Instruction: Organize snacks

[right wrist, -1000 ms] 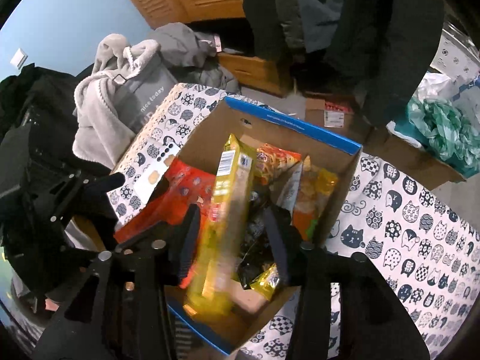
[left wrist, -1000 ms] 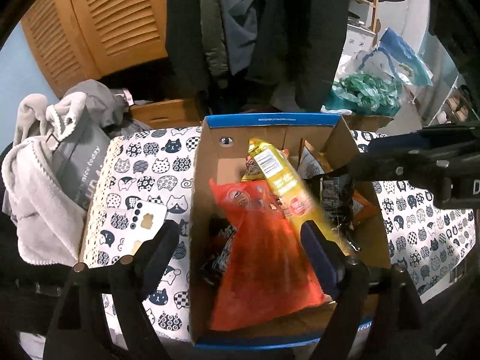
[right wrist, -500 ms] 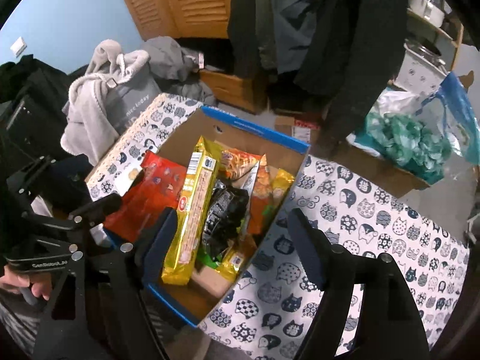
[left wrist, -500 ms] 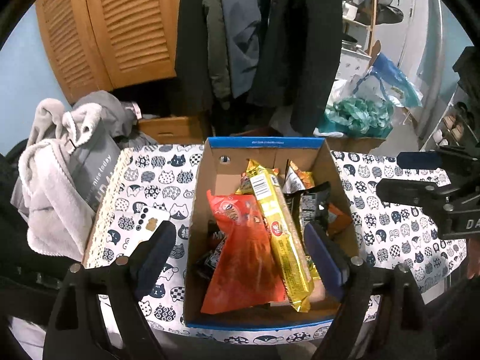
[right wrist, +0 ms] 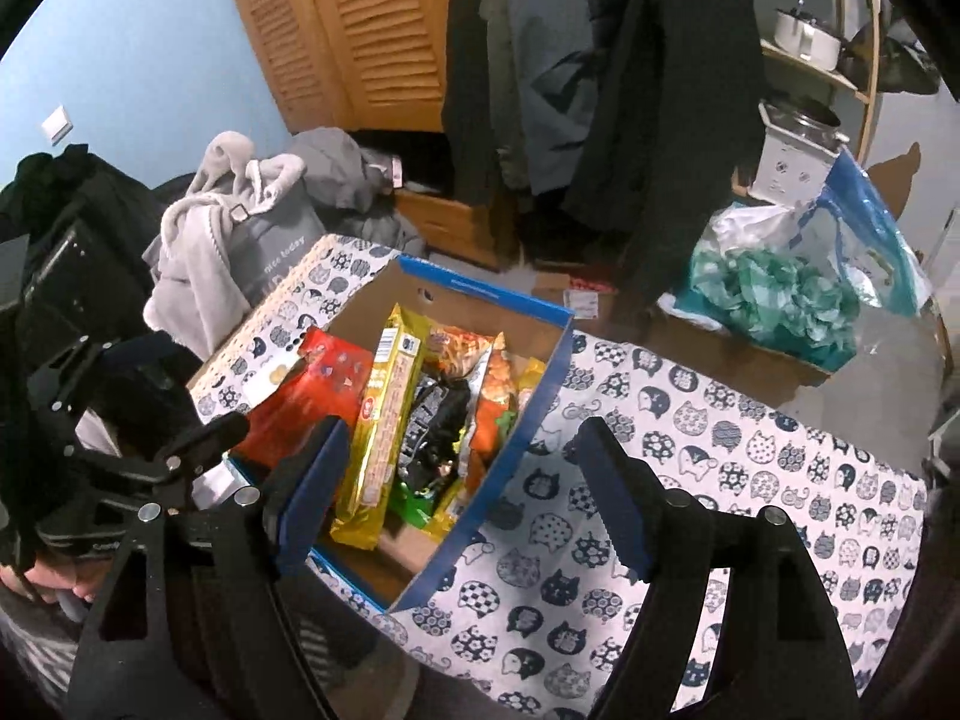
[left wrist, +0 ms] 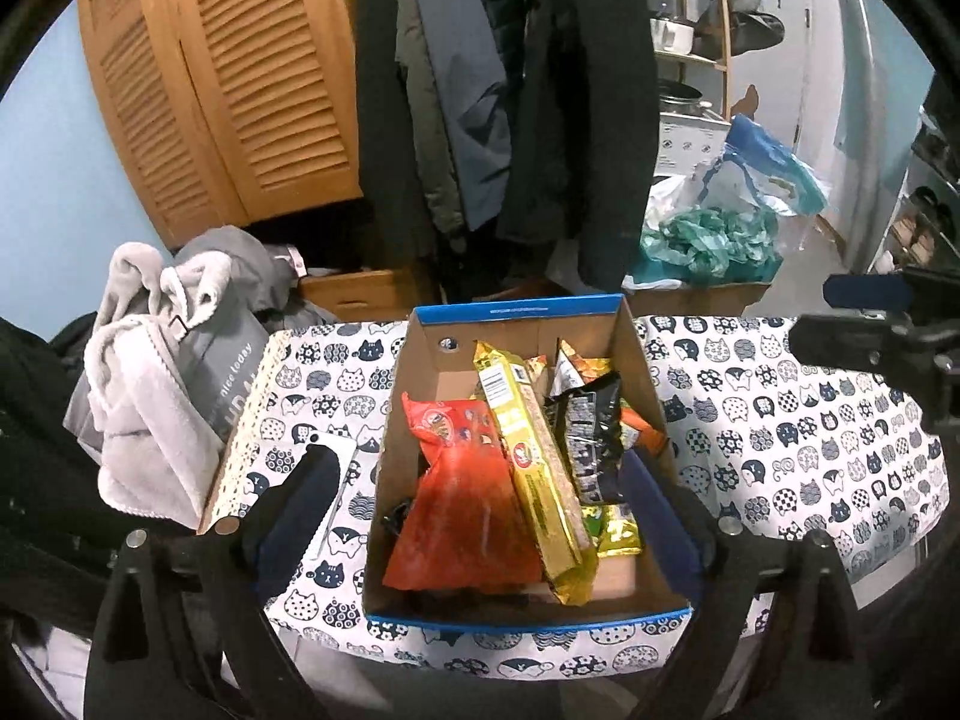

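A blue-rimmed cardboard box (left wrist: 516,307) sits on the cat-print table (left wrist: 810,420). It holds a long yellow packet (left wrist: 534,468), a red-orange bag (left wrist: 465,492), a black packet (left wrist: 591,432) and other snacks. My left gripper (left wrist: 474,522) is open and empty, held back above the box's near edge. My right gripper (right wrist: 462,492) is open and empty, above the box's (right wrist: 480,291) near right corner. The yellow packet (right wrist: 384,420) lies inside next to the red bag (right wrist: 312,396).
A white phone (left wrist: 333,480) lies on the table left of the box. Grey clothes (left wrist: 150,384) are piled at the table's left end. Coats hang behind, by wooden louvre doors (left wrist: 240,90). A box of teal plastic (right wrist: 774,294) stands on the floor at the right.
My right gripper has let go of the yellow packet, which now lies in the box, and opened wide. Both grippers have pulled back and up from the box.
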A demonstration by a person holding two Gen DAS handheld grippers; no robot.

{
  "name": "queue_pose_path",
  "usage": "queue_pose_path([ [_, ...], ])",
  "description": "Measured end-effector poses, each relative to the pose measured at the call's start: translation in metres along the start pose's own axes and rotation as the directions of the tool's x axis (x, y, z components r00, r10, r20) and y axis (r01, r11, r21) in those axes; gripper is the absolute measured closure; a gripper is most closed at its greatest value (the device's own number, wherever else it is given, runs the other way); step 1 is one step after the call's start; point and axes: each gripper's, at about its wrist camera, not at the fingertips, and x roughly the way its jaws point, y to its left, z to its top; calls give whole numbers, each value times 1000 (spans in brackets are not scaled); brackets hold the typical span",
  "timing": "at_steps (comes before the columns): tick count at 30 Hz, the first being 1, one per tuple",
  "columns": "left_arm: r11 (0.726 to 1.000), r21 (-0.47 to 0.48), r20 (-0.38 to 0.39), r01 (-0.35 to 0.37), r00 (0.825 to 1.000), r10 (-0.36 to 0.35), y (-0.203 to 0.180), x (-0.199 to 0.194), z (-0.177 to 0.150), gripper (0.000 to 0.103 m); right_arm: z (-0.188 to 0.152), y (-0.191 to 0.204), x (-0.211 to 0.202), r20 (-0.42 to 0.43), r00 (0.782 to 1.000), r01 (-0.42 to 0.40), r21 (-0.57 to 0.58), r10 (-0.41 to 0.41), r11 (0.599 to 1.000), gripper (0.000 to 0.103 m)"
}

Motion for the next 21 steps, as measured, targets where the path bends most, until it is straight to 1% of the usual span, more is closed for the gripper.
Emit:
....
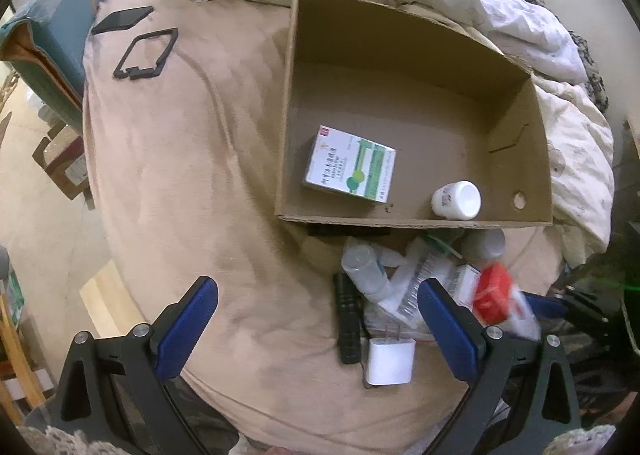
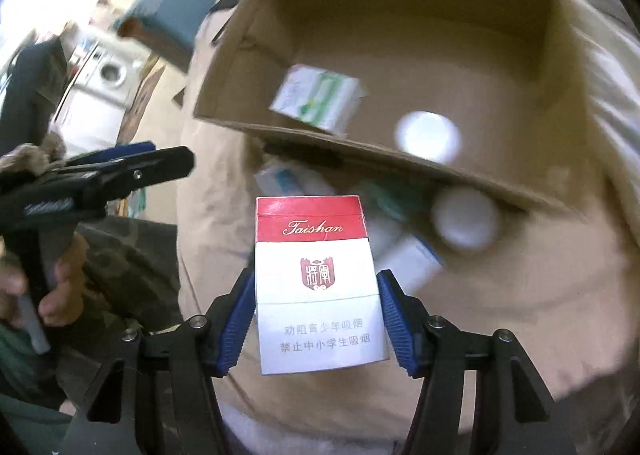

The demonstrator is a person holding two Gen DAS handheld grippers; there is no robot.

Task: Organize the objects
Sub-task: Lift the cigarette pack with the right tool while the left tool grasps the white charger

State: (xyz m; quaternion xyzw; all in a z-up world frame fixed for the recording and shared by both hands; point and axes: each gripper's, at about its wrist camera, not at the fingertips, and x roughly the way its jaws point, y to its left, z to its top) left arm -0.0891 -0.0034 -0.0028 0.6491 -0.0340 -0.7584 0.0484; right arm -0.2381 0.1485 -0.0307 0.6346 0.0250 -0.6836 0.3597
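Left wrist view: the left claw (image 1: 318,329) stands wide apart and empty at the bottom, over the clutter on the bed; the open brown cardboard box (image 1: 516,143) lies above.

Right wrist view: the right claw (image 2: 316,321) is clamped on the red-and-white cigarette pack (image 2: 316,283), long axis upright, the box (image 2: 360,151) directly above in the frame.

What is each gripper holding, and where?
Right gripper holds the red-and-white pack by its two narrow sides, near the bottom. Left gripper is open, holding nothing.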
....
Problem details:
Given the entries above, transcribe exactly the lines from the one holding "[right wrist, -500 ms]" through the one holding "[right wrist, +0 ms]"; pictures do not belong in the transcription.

Exercise output:
[right wrist, -500 ms] 
[left wrist, -500 ms] 
[right wrist, +0 ms] 

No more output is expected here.